処理能力高い合併浄化槽で美しい川や海を守ろう

 皆さんの家のトイレや台所、お風呂などで使ったあとの水(生活雑排水)がどう処理されているかご存じでしょうか。最終的には川や海に流れていきますが、その前に下水道または浄化槽によって処理されています。賀茂地区の下水道は下田市や南伊豆町の一部地域しかないため、同地区の水環境の保全には浄化槽が大きな役割を果たしています。

 賀茂地区には現在約2万3千基の浄化槽が設置され、うち25%に当たる約5500基が合併浄化槽(生活雑排水とし尿を処理)で残りは単独浄化槽(し尿のみを処理)となっています。

 水の汚濁度を示すBOD(生物化学的酸素要求量)は1人1日当たり40グラム(し尿13グラム+生活雑排水27グラム)とされ、それが浄化槽により処理されると合併浄化槽では4グラム、単独浄化槽では処理能力も低く、さらに生活雑排水が処理されないため32グラムが川や海に流れていきます。

 従って、残りの75%の単独浄化槽を合併浄化槽に変えたらどうでしょう。
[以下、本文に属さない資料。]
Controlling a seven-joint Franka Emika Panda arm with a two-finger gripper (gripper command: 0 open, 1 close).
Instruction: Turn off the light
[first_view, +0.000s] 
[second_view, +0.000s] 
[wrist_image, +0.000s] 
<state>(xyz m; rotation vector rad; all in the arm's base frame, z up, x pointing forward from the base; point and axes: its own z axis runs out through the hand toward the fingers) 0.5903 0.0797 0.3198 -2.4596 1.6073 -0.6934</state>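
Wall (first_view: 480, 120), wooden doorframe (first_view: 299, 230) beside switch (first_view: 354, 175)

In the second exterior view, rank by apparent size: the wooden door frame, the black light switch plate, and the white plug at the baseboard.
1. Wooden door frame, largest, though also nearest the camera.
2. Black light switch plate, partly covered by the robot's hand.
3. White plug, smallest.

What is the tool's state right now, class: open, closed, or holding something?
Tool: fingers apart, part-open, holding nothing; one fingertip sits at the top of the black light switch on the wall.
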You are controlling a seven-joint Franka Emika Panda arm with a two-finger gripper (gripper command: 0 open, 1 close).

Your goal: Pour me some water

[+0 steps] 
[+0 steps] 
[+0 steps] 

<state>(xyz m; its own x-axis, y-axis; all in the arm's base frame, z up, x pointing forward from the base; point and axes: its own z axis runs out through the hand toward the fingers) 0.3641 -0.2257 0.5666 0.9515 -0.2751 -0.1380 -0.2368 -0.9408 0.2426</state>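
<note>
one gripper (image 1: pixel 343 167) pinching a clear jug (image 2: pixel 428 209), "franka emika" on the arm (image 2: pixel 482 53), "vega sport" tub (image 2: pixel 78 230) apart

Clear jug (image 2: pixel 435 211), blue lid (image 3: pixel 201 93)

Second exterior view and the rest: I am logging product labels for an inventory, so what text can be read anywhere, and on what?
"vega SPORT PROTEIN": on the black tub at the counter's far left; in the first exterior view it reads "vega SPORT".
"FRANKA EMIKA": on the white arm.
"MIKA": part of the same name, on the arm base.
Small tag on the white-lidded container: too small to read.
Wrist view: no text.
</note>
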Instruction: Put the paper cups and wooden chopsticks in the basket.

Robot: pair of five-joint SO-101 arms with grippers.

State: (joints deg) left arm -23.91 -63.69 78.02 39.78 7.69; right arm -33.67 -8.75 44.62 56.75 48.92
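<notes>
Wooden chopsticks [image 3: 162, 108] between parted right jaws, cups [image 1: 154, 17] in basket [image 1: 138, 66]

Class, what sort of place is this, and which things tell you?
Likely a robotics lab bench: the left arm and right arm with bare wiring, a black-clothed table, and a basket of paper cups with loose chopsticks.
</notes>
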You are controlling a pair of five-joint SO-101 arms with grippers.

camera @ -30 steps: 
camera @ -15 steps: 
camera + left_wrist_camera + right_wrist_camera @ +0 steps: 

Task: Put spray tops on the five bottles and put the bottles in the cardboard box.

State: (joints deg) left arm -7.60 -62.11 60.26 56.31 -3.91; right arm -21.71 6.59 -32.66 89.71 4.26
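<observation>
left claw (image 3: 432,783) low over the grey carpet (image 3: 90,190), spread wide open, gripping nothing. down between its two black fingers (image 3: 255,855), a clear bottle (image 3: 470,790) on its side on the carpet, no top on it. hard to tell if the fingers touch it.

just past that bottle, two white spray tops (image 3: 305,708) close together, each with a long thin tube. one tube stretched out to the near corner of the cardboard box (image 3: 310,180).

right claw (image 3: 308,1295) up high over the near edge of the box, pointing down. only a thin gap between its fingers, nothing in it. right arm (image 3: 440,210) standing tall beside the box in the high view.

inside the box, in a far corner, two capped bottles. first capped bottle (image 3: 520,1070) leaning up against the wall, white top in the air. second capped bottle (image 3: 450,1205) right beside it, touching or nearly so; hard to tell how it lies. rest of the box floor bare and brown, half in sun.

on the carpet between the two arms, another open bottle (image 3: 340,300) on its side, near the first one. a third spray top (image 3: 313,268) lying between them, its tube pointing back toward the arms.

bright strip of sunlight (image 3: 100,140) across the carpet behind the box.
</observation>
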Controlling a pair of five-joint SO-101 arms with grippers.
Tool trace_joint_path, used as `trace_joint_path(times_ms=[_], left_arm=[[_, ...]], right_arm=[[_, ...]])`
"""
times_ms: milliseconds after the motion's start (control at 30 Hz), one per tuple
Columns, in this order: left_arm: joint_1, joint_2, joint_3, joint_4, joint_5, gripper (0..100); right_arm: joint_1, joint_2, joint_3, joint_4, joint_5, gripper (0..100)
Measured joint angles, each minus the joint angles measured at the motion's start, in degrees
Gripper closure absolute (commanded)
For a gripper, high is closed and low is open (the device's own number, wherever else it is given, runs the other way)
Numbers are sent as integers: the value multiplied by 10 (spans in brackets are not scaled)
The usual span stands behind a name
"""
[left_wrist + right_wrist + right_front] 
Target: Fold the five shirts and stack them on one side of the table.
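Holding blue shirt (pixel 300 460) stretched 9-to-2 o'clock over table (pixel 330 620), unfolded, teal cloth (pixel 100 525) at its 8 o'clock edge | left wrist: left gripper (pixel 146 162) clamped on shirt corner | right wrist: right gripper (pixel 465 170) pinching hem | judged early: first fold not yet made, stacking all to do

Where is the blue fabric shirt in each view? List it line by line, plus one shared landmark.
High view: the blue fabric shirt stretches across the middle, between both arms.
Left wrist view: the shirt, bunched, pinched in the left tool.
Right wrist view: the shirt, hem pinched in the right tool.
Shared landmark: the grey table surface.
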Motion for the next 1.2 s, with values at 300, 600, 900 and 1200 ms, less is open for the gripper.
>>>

川や海がもっときれいになると容易に想像できるのではないでしょうか。

 単独浄化槽から合併浄化槽への付け替えには、お住まいの自治体から補助金が出ますので、皆さんも付け替えについてご検討ください。

 県は10月を「浄化槽月間」と位置付け、浄化槽の適正な維持管理を推進するための取り組みを強化しています。この機会に地域の水環境について考えてみませんか。